Le projet d’établissement s’enrichit

Il devra comporter un projet de gouvernance et de management dont l’objet est de définir « les orientations stratégiques en matière de gestion de l’encadrement et des équipes médicales, paramédicales, administratives, techniques et logistiques, à des fins de pilotage, d’animation et de motivation à atteindre collectivement les objectifs du projet d’établissement », ainsi qu’un « volet  éco-responsable qui définit des objectifs et une trajectoire afin de réduire le bilan carbone de l’établissement. » 

Le projet médical est mieux défini. L’article 5 Bis introduit par amendement au cours des débats parlementaires renforce le contenu du projet médical d’établissement dont il faut bien reconnaître que la rédaction de l’article L. 6143-2-2 du ce de la santé publique ne lui donnait pas une grande consistance. Heureusement là encore que ce que la loi n’a pas prévu n’empêche pas de prendre des initiatives.

 

Le service d’accès aux soins …

… entre dans la partie législative du code de la santé publique (nouvel article L. 6311-3), mais la définition qu’en donne ce texte ne nous éclaire pas beaucoup sur son fonctionnement, les modalités de mis en œuvre de cet article devant être fixées par voie réglementaire.  

 

L’intérim médical sera mieux encadré

Les comptables publics pourront bloquer les rémunérations des contrats d’intérim médical dépassant le plafond réglementaire ou ne respectant pas les conditions fixées par la réglementation et les agences régionales de santé pourront dénoncer devant le tribunal administratif les contrats irréguliers.

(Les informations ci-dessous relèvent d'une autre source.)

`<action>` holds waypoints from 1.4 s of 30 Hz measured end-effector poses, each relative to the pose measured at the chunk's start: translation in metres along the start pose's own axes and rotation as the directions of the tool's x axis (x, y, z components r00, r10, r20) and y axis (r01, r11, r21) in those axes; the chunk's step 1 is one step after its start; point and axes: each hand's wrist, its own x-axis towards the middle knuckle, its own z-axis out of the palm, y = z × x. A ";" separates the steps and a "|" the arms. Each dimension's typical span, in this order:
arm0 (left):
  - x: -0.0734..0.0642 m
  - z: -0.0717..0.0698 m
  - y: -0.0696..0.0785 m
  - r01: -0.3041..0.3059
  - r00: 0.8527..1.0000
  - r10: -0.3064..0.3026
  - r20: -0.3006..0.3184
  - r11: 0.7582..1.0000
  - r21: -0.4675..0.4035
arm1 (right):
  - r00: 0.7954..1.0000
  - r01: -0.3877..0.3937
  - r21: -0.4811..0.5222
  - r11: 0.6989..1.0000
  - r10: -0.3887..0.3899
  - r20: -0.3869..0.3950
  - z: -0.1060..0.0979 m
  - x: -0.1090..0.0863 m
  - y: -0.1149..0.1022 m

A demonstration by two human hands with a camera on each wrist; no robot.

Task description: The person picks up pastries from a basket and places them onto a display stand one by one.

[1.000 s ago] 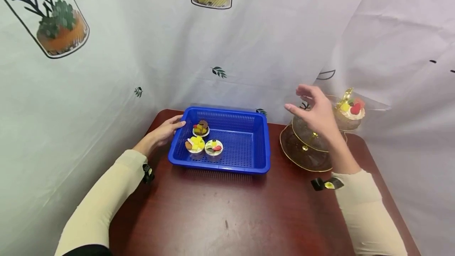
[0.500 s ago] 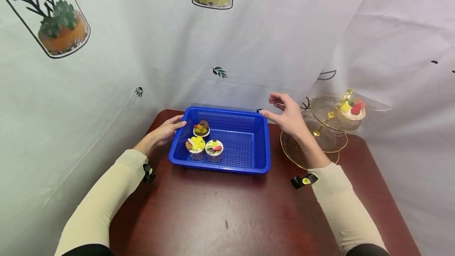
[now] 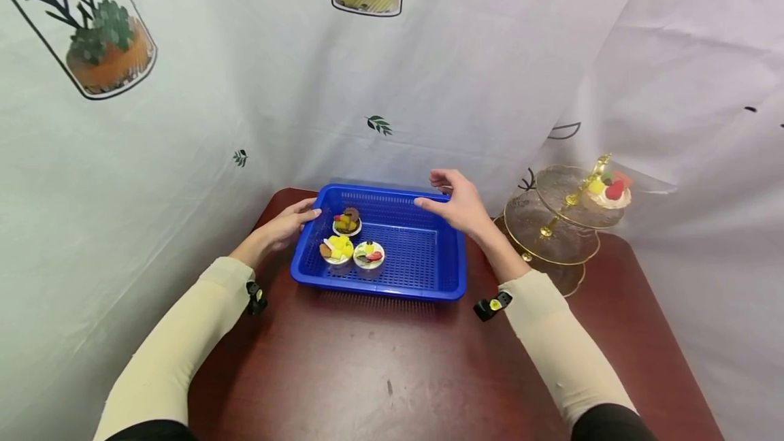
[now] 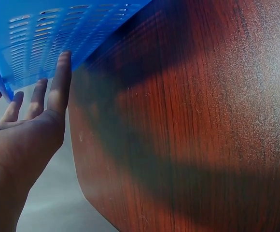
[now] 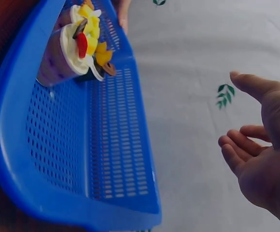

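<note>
Three toy dessert cups stand in the left part of a blue plastic basket (image 3: 450, 271): a chocolate-topped cup (image 3: 347, 221), a yellow fruit cup (image 3: 337, 249) and a cup with a red fruit piece (image 3: 369, 254). My left hand (image 3: 286, 224) grips the basket's left rim, thumb over the top. In the left wrist view its fingers (image 4: 62, 82) lie along the basket's outer side. Above the basket's back right rim hovers my right hand (image 3: 459, 203), thumb and fingers apart, holding nothing. In the right wrist view the hand (image 5: 270, 140) is clear of the basket.
To the right stands a tiered glass cake stand (image 3: 551, 226) with gold edges. Another fruit-topped dessert cup (image 3: 608, 193) sits on its top tier. White patterned cloth (image 3: 465, 87) hangs behind the dark red table (image 3: 343, 359).
My right hand has moved left from in front of the cake stand to above the basket's right side, its fingers still apart. My left hand and the basket have not moved.
</note>
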 end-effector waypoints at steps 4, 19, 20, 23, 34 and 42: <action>-0.001 -0.001 0.000 -0.003 1.000 0.003 0.003 1.000 -0.002 | 1.000 0.001 -0.001 1.000 -0.001 0.016 0.014 0.008 -0.001; 0.002 0.000 -0.005 -0.016 0.998 0.020 -0.064 0.998 0.057 | 0.995 -0.062 0.020 0.998 0.060 0.085 0.067 0.007 0.010; 0.003 0.001 -0.005 -0.015 0.997 0.020 -0.069 0.998 0.062 | 0.995 -0.063 0.027 0.998 0.061 0.082 0.069 0.006 0.011; 0.003 0.002 -0.005 -0.010 0.996 0.016 -0.089 0.998 0.068 | 0.995 -0.071 0.045 0.996 0.068 0.076 0.078 0.005 0.012; 0.000 0.008 -0.008 -0.022 0.996 0.031 -0.079 0.993 0.114 | 0.988 -0.114 0.090 0.989 0.103 0.119 0.108 0.008 0.009; 0.004 0.010 -0.005 -0.013 0.998 0.020 -0.062 0.993 0.115 | 0.981 -0.164 0.125 0.979 0.149 0.124 0.122 0.016 0.013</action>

Il s’agit d’une disposition qui devrait éviter les surenchères parfois inadmissibles de la part de certains praticiens. Mais les établissements qui ont recours à l’intérim médical ne le font pas de gaité de cœur. Il s’agit pour eux de face à des pénuries liées à la réalité de la démographie médicale, alors qu’ils doivent continuer d’assurer le service public. S’ils sont confrontés à une impossibilité de recruter des médecins, il faudra que les pouvoirs publics en tire les conséquences en termes d’organisation territoriale de l’offre de soins et les assument.